Church Enters Chávez Inauguration Debate
The Venezuelan Catholic Church said on Monday that President Hugo Chávez must attend his inauguration when his term ends on Thursday. The country's leftist leadership plans to indefinitely delay the inauguration to allow Chávez time to return from Havana, where he is undergoing treatment for an unspecified type of cancer. But Monsignor Diego Padron, head of Venezuela's Conference of Bishops, said that delaying the ceremony would be a morally unacceptable violation of the constitution.”
Chávez, 58, has not been seen in public since he traveled to Cuba for his fourth cancer surgery nearly a month ago—the longest absence in his 14-year presidency. Given Chávez’ weakened state, Attorney-General Cilia Flores said Sunday that the swearing-in can take place at a later date.
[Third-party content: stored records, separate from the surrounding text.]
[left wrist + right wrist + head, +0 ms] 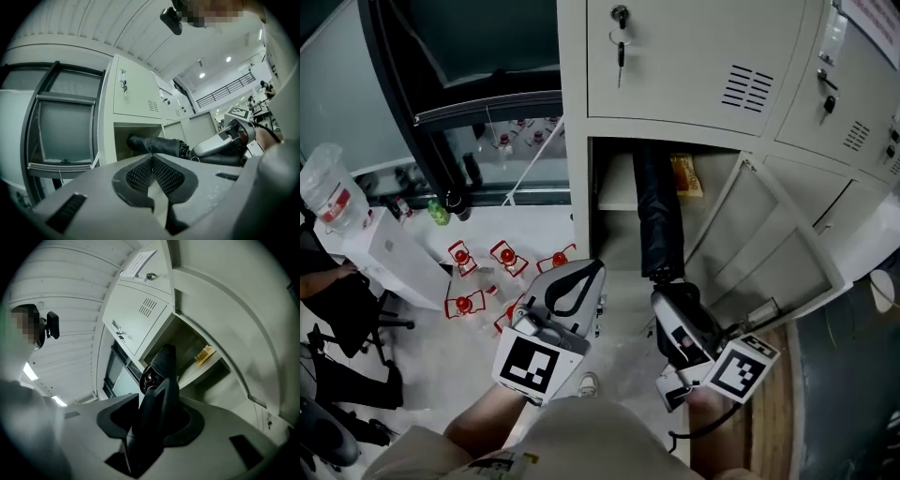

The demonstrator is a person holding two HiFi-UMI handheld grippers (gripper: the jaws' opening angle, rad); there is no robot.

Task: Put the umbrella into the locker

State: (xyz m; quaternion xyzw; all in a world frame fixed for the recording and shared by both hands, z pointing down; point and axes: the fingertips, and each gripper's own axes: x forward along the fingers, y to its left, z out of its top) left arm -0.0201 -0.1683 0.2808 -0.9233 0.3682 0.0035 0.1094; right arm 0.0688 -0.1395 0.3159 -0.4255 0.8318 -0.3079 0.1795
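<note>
Beige metal locker [575, 187] stands open. Right gripper view shows the right tool [154, 420] clamped on the black folded umbrella [161, 364], its far end inside the compartment near a yellow packet [204, 355]. Left tool [152, 174] is closed, empty. Only head view shows red-capped bottles [478, 272] left of the locker.

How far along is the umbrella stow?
Done: locker door stands open, and the umbrella tip end is inside it. In hand: right hand-held gripper is shut on the handle end, which sticks out of the opening. Left hand-held gripper is shut, empty. Remaining: push it fully in, release.
</note>
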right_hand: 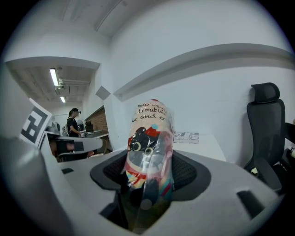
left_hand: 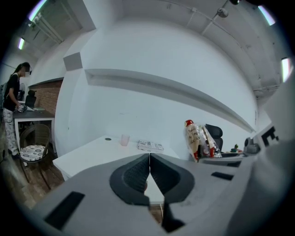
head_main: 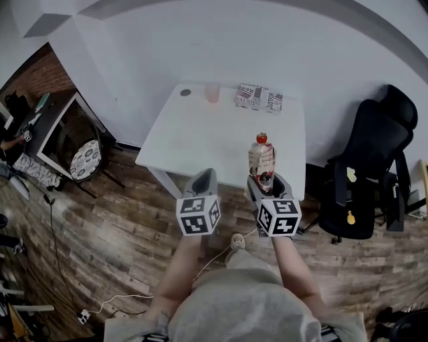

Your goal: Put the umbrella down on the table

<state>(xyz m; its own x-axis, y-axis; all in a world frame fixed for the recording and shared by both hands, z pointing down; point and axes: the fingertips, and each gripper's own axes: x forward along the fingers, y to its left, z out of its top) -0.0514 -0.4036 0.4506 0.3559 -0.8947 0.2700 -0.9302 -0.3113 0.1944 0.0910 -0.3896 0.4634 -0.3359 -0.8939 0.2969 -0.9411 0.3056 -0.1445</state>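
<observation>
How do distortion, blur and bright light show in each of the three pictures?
Head view: strong fisheye bending, and the white table looks washed out. Left gripper view: round dark border, ceiling lights glare at the rim, and the left gripper near the lens is soft. Right gripper view: the umbrella between the jaws sits close to the lens, so its lower part blurs.

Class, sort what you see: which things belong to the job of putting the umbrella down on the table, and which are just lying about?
Part of the job:
umbrella, folded
right gripper, closed on it
white table

Just lying about:
pink cup on the table
printed packet on the table
black office chair
round-seat chair
</observation>
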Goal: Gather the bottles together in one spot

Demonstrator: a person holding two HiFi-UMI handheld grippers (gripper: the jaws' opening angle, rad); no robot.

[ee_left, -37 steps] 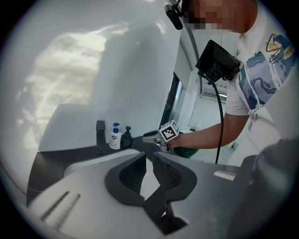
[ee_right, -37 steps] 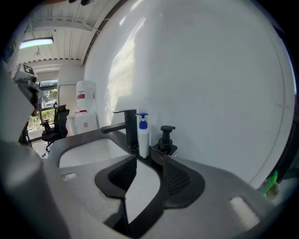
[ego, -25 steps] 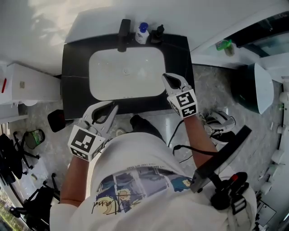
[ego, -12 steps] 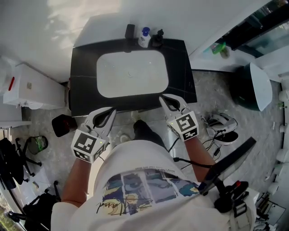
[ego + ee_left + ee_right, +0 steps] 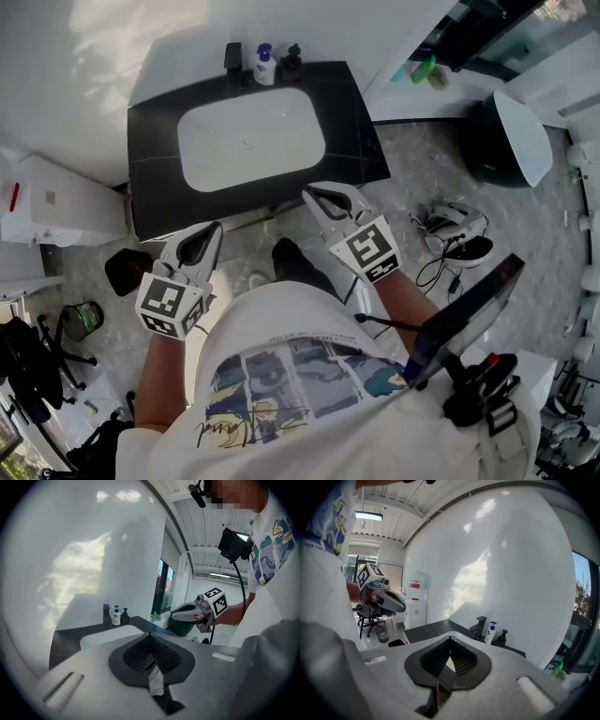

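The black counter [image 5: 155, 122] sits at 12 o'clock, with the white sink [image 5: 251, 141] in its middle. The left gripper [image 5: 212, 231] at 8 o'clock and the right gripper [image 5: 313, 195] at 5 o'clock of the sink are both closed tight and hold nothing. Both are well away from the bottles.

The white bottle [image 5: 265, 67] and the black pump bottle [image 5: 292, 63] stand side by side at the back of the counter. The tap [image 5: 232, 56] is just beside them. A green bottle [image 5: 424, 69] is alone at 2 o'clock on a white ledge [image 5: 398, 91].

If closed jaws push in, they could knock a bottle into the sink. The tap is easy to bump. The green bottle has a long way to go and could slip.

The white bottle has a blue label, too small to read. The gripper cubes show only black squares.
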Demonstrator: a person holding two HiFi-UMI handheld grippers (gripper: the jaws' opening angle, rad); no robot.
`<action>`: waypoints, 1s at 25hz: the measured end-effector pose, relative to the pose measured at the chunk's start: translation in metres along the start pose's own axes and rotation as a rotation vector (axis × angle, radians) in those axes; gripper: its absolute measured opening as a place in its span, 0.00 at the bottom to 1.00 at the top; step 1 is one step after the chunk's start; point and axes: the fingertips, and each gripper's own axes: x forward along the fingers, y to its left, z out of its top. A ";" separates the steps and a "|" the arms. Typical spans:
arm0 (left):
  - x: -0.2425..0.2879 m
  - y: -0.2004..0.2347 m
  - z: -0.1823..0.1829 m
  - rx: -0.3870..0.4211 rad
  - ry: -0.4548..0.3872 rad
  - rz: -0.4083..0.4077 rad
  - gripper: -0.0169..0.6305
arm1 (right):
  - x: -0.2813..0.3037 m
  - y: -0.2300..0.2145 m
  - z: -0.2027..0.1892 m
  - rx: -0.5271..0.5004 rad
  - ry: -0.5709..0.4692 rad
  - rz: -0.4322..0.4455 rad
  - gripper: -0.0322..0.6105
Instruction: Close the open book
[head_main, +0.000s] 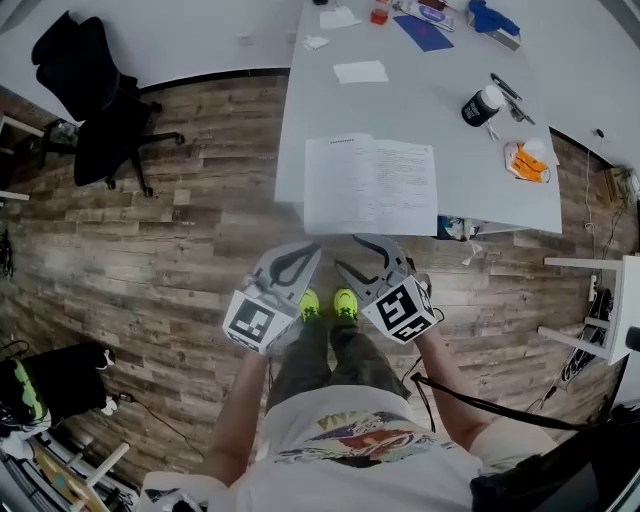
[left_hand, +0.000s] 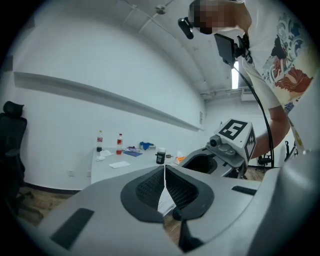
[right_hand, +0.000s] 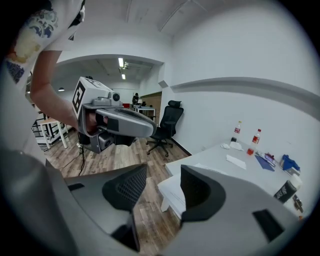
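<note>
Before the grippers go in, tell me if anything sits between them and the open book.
Nothing visible does. The open book lies at the near edge of the table, straight ahead of the left gripper and right gripper, with only open air between.

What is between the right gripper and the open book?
Nothing. In the head view the right gripper hangs short of the open book, with only a gap over wooden floor between them.
</note>
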 end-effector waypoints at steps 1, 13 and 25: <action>0.003 0.005 -0.003 -0.002 -0.007 -0.001 0.05 | 0.008 -0.001 -0.007 -0.003 0.013 -0.005 0.35; 0.031 0.047 -0.080 -0.012 -0.037 -0.010 0.05 | 0.085 -0.014 -0.095 -0.038 0.147 -0.062 0.37; 0.032 0.069 -0.140 -0.102 -0.029 0.026 0.05 | 0.135 -0.021 -0.150 -0.201 0.261 -0.121 0.37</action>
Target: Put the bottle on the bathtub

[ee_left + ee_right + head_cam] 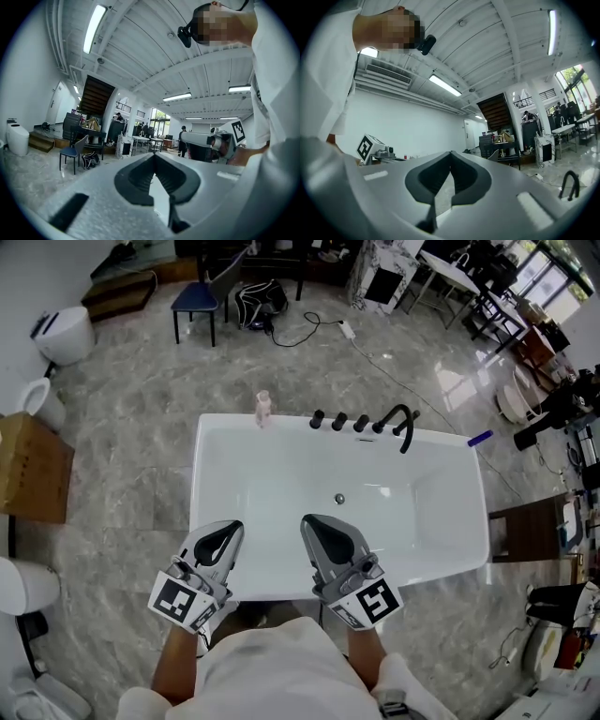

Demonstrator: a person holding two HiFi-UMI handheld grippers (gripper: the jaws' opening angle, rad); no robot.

But Monsignor Padron said that a delayed inauguration would be unconstitutional, saying that “to alter the constitution to attain a political objective is morally unacceptable." Meanwhile the opposition has called for massive street protests if the government does not respect Thursday’s deadline.
During Chávez’ absence, Nicolás Maduro, the former foreign minister who was named vice president in October, has been running the country. The constitution stipulates that National Assembly President—Diosdado Cabello, who was re-elected to the post over the weekend,—act as president if Chávez is declared incapacitated before Thursday, and that Maduro would become head of state if Chávez is declared incapacitated after Thursday.